### Task goal
Lines below containing the word "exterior" should be copied out.

#####

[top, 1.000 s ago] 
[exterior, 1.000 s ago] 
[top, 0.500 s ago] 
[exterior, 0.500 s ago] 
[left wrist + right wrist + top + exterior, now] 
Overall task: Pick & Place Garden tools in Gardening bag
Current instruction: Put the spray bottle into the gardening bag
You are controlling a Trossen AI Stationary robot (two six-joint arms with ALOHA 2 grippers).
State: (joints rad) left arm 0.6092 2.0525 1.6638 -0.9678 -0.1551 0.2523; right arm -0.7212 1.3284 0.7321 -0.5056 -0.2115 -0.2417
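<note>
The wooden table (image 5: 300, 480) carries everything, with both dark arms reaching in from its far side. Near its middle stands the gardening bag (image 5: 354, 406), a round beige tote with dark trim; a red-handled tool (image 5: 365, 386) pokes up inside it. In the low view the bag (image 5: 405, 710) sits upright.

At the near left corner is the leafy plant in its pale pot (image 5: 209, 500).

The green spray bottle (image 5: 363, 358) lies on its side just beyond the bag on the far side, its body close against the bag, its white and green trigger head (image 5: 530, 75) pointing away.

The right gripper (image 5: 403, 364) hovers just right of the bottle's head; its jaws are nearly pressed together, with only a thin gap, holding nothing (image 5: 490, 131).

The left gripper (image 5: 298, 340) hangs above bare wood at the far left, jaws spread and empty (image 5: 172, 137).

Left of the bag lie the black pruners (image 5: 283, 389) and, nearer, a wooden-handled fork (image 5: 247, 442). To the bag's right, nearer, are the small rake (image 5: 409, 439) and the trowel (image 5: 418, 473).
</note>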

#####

### Solved exercise
[exterior, 1.000 s ago] 
[exterior, 0.500 s ago] 
[left wrist + right wrist + top + exterior, now] 

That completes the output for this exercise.